It is by far the best popular programming language around, why it isn’t adopted on other platforms I have no idea.
Edited 2013-01-04 11:20 UTC
Lucas,
Saying that C# is “by far the best popular programming language” is slightly inaccurate given that it is an almost exact copy of Java. I wouldn’t call Java the best language either – it it a great platform but language itself is worse than many OS offerings.
The problem with C# is the bully behind it. Even if MS don’t attack you (although they would likely attack Google as they have already done with their other patents) it would simply be a stupid idea to commit to a closed platform. Say, you wrote a successful OS application. It runs on Mono and on Windows. Next thing you know is that someone implements a feature that depends on MS API and you end up with a fork – better version runs only on Windows and is actively developed, the OS version lags behind and is slowly becoming irrelevant.
Okay, so let’s talk specifically then. What exactly makes C# worse than many OS offerings?
See, no! This can’t happen. Microsoft has made a LEGALLY BINDING promise not to sue over any patents included in C# or the .NET specifications.
This is the same promise that was good enough for the W3C to accept for Microsoft’s CSS patents. Somehow they don’t spread FUD about it, but others like you do about .NET, only because its .NET.
The complete callous disrespect with which the Mono team is treated in the Linux community is appalling.
This happens all the time, and is in fact what Mono wants.
The point of .NET isn’t write once run anywhere, its write once, port easily with minimal difficulty.
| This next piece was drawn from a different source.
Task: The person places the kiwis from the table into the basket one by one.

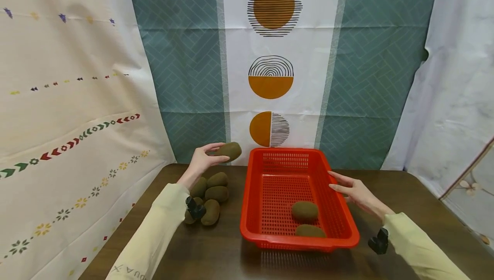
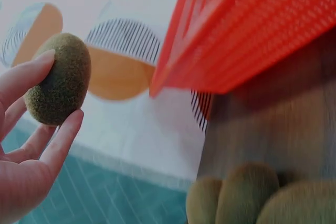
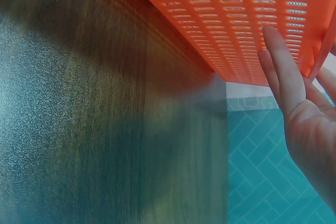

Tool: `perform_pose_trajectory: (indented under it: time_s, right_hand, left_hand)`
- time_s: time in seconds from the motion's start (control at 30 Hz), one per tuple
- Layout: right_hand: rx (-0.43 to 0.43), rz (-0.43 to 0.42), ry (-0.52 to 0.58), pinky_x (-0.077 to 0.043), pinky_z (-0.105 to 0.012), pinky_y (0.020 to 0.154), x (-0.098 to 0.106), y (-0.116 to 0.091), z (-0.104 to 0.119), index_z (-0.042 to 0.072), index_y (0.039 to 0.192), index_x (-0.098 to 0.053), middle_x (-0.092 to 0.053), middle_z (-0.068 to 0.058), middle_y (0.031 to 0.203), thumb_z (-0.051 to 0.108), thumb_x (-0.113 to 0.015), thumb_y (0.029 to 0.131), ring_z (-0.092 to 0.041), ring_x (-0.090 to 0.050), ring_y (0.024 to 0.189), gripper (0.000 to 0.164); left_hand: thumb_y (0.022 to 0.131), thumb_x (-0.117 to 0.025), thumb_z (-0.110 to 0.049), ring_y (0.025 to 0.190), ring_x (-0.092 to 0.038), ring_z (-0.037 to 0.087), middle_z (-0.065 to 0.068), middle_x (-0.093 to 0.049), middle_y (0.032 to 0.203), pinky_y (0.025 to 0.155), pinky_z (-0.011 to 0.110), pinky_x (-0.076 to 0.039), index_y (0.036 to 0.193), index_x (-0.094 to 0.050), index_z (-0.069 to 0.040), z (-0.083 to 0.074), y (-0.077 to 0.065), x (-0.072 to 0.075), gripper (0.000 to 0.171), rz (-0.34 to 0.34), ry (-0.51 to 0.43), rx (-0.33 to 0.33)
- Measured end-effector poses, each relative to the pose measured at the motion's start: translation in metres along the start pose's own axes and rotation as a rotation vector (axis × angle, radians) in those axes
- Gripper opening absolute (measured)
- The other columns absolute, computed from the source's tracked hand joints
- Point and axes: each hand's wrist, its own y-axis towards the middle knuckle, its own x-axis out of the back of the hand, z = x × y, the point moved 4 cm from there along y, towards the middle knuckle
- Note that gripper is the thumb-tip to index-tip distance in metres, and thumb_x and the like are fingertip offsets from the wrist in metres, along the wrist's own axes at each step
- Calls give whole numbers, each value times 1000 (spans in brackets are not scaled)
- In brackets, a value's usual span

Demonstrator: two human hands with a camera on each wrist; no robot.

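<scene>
My left hand (image 1: 203,159) pinches a brown fuzzy kiwi (image 1: 230,152) between thumb and fingers, raised above the table to the left of the basket. In the left wrist view, that kiwi (image 2: 63,80) stands out against the patterned cloth. Below the left hand, several more kiwis (image 1: 217,193) lie grouped on the table. A red plastic basket (image 1: 247,211) with slotted walls holds two kiwis (image 1: 305,211) near its front right. My right hand (image 1: 356,192) grips the basket's right rim, some fingers (image 3: 289,77) lying along the outer wall and others over the rim.
The dark wooden table (image 1: 216,258) carries the basket and the loose kiwis. Behind it hangs a teal and white cloth (image 1: 185,78) with orange circles. A cream patterned cloth (image 1: 77,100) hangs at the left, and a whitish one (image 1: 455,100) at the right.
</scene>
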Motion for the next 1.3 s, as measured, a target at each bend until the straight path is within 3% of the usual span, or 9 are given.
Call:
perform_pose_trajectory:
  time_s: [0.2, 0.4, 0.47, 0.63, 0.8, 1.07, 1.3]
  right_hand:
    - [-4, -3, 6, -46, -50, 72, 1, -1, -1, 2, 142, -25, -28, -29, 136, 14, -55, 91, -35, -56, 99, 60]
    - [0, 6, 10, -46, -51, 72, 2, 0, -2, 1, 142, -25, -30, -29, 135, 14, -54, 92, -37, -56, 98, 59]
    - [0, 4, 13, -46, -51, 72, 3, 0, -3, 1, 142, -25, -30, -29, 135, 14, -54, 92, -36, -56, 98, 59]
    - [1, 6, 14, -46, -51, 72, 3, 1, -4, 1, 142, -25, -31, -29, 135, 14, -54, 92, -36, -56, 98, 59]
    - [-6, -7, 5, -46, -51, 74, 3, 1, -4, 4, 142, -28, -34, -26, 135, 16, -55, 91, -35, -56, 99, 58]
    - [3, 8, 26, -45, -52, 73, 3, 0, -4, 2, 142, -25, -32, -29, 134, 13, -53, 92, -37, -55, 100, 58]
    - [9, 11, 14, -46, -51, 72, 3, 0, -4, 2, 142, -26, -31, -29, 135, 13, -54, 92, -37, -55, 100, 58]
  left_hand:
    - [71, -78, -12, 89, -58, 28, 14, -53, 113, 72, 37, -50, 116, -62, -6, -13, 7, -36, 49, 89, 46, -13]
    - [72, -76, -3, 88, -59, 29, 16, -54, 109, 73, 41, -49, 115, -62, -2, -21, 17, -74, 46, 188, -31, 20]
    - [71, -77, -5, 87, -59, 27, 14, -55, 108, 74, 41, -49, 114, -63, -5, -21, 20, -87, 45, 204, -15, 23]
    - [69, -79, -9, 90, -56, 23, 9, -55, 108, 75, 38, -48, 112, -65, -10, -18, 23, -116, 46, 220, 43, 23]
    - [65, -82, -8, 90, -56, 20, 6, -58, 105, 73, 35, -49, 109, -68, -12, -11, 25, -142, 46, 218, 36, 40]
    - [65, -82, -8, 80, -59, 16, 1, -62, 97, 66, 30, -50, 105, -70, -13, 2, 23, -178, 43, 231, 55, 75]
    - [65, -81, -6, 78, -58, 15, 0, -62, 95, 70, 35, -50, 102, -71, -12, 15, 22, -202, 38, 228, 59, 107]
Mono specifically advocates for using OS specific UI toolkits with an OS agnostic backend for .NET.
To me, this screams of someone who’s never done real cross platform .NET development before.
For starters it’s designed to run in a VM, dragging all kinds of extra baggage with it. More importantly: It is little used by Linux developers. If Ubuntu wishes to draw on existing software developers familiar with Linux, and on existing software written for Linux, it is a bad choice because they’d be alienating most of the developers already familiar with their OS, and throwing out the vast majority of existing code.
You’re naive. There’s plenty of indication that Microsoft were pulling strings in the SCO case, for example, via an investment vehice. Even if they weren’t, there’s nothing stopping them from pulling a stunt like that going forward. Microsoft might have made a promise. But that promise is only on behalf of themselves, and would not prevent them from throwing some lucrative deals to the right patent trolls. There’s also nothing stopping them from using *other* patents to threaten companies with a long, drawn out patent lawsuit to punish c# use they don’t like without breaking their promise.
Putting your faith in the morality of someone who is convicted of repeatedly breaking anti-trust law is rather risky.
We’re under no obligation to like their product, nor are we under any obligation to take the substantial risk,whether legal or technological of having Microsoft try to throw us under the bus. More than enough of us are old enough to remember the blatant law breaking Microsoft engaged in to crush competition, and though they seem to have mellowed over the years, some place many of us draw the line, and depending on a language coming out of Redmond is well over the line for quite a few of us.
That it looks and feels like Java doesn’t exactly make it better – the Java dependency is largely what’s kept me from doing much Android development. If a phone version of Ubuntu were to tie itself to c# what would be the point? I might as well stick to Android in that case. If I’m going to consider Ubuntu for my phone, it would be to get something more Linux-ish, not something with the bad taste of Microsoft-isms attached.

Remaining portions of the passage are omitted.